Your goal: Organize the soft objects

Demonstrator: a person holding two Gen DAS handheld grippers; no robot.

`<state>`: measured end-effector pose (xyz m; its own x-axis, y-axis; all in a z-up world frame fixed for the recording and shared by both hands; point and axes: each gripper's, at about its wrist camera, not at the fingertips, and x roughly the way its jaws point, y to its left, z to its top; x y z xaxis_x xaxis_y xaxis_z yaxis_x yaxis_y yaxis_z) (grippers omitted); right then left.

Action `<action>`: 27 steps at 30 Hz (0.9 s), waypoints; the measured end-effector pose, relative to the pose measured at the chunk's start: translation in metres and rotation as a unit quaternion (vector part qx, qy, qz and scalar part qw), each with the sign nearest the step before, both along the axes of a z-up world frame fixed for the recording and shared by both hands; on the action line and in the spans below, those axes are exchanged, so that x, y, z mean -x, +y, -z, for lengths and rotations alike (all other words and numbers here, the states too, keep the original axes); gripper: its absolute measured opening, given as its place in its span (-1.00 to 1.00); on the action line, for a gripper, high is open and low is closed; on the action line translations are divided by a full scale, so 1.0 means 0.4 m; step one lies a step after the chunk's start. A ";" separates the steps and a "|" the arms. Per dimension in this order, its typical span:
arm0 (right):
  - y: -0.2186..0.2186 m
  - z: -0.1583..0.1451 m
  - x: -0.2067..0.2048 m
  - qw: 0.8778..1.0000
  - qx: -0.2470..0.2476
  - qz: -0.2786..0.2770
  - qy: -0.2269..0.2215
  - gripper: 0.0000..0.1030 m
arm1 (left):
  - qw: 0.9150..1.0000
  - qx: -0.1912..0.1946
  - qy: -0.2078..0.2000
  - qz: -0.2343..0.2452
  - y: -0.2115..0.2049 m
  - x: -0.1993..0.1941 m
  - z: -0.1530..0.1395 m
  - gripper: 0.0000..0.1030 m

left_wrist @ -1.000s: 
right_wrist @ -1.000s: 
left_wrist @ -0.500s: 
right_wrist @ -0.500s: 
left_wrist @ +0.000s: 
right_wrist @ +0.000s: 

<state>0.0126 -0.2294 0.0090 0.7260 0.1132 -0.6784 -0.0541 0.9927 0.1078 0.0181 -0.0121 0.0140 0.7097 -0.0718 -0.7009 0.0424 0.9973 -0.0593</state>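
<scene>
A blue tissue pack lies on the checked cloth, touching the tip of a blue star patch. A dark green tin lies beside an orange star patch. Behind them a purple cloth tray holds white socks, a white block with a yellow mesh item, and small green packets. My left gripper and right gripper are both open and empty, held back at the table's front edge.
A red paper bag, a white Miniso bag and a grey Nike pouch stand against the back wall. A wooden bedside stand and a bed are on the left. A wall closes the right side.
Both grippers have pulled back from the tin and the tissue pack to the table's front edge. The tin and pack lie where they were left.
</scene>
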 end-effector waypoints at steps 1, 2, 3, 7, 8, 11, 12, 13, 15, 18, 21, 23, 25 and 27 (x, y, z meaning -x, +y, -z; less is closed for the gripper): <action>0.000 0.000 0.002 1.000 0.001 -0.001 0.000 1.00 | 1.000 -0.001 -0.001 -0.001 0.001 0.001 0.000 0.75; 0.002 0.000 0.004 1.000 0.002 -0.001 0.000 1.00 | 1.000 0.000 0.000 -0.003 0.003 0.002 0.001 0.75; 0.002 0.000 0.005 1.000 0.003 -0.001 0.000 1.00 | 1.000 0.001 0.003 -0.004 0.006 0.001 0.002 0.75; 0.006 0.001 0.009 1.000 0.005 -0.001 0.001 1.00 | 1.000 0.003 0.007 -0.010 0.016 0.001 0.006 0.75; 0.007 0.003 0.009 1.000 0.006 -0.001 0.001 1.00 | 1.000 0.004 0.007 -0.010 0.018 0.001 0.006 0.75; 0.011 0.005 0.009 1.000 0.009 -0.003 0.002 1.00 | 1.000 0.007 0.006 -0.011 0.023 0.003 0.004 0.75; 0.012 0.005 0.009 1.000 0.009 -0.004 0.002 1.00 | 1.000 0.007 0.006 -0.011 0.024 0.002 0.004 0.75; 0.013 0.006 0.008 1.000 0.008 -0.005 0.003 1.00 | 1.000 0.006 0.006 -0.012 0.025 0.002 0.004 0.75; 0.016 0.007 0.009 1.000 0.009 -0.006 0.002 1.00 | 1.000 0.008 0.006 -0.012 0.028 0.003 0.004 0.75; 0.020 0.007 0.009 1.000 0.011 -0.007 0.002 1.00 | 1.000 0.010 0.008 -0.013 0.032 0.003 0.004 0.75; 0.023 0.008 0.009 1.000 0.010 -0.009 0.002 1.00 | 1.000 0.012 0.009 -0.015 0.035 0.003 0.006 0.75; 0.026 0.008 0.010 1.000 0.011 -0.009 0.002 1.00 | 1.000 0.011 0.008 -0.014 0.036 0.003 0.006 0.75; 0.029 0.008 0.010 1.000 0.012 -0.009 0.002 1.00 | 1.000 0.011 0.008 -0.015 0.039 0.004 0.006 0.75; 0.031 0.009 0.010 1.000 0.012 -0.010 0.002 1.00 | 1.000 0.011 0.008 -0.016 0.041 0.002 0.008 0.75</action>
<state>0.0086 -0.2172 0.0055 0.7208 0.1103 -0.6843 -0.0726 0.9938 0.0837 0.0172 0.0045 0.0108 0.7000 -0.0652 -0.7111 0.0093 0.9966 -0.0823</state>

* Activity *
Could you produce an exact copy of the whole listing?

* Solution *
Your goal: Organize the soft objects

Demonstrator: a person holding two Gen DAS handheld grippers; no robot.

`<state>`: measured end-effector pose (xyz m; its own x-axis, y-axis; all in a z-up world frame fixed for the recording and shared by both hands; point and axes: each gripper's, at about its wrist camera, not at the fingertips, and x roughly the way its jaws point, y to its left, z to its top; x y z xaxis_x xaxis_y xaxis_z yaxis_x yaxis_y yaxis_z) (grippers omitted); right then left.

Action `<action>`: 27 steps at 30 Hz (0.9 s), waypoints; the measured end-effector pose, relative to the pose measured at the chunk's start: translation in metres and rotation as a unit quaternion (vector part qx, qy, qz and scalar part qw), each with the sign nearest the step before, both along the axes of a z-up world frame fixed for the recording and shared by both hands; on the action line and in the spans below, those axes are exchanged, so that x, y, z mean -x, +y, -z, for lengths and rotations alike (all other words and numbers here, the states too, keep the original axes); gripper: its absolute measured opening, given as its place in its span (-1.00 to 1.00); on the action line, for a gripper, high is open and low is closed; on the action line translations are divided by a full scale, so 1.0 means 0.4 m; step one lies a step after the chunk's start. A ";" separates the steps and a "|" the arms. Per dimension in this order, its typical span:
arm0 (right):
  - y: -0.2186..0.2186 m
  - z: -0.1583..0.1451 m
  - x: -0.2067..0.2048 m
  - qw: 0.8778..1.0000
  - qx: -0.2470..0.2476
  - qz: -0.2786..0.2770
  - qy: -0.2269..0.2215
  - gripper: 0.0000..0.1030 m
arm1 (left):
  - qw: 0.9150..1.0000
  - qx: -0.1912..0.1946
  - qy: -0.2078..0.2000
  - qz: -0.2343..0.2452
  - y: -0.2115..0.2049 m
  - x: -0.1993..0.1941 m
  - z: -0.1530..0.1395 m
  - gripper: 0.0000..0.1030 m

left_wrist @ -1.000s: 
right_wrist @ -1.000s: 
left_wrist @ -0.500s: 
right_wrist @ -0.500s: 
left_wrist @ +0.000s: 
right_wrist @ +0.000s: 

<state>0.0126 -0.2294 0.0090 0.7260 0.1132 -0.6784 -0.0541 0.9927 0.1078 0.0181 -0.0121 0.0140 0.7097 -0.0718 -0.7009 0.0424 0.9973 -0.0593</state>
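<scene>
A blue tissue pack lies on the checked cloth, touching the tip of a blue star patch. A dark green tin lies beside an orange star patch. Behind them a purple cloth tray holds white socks, a white block with a yellow mesh item, and small green packets. My left gripper and right gripper are both open and empty, held back at the table's front edge.
A red paper bag, a white Miniso bag and a grey Nike pouch stand against the back wall. A wooden bedside stand and a bed are on the left. A wall closes the right side.
Both grippers have pulled back from the tin and the tissue pack to the table's front edge. The tin and pack lie where they were left.
</scene>
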 end-effector waypoints at steps 1, 2, 3, 7, 8, 11, 12, 13, 15, 18, 21, 23, 25 and 27 (x, y, z meaning -x, +y, -z; less is closed for the gripper): <action>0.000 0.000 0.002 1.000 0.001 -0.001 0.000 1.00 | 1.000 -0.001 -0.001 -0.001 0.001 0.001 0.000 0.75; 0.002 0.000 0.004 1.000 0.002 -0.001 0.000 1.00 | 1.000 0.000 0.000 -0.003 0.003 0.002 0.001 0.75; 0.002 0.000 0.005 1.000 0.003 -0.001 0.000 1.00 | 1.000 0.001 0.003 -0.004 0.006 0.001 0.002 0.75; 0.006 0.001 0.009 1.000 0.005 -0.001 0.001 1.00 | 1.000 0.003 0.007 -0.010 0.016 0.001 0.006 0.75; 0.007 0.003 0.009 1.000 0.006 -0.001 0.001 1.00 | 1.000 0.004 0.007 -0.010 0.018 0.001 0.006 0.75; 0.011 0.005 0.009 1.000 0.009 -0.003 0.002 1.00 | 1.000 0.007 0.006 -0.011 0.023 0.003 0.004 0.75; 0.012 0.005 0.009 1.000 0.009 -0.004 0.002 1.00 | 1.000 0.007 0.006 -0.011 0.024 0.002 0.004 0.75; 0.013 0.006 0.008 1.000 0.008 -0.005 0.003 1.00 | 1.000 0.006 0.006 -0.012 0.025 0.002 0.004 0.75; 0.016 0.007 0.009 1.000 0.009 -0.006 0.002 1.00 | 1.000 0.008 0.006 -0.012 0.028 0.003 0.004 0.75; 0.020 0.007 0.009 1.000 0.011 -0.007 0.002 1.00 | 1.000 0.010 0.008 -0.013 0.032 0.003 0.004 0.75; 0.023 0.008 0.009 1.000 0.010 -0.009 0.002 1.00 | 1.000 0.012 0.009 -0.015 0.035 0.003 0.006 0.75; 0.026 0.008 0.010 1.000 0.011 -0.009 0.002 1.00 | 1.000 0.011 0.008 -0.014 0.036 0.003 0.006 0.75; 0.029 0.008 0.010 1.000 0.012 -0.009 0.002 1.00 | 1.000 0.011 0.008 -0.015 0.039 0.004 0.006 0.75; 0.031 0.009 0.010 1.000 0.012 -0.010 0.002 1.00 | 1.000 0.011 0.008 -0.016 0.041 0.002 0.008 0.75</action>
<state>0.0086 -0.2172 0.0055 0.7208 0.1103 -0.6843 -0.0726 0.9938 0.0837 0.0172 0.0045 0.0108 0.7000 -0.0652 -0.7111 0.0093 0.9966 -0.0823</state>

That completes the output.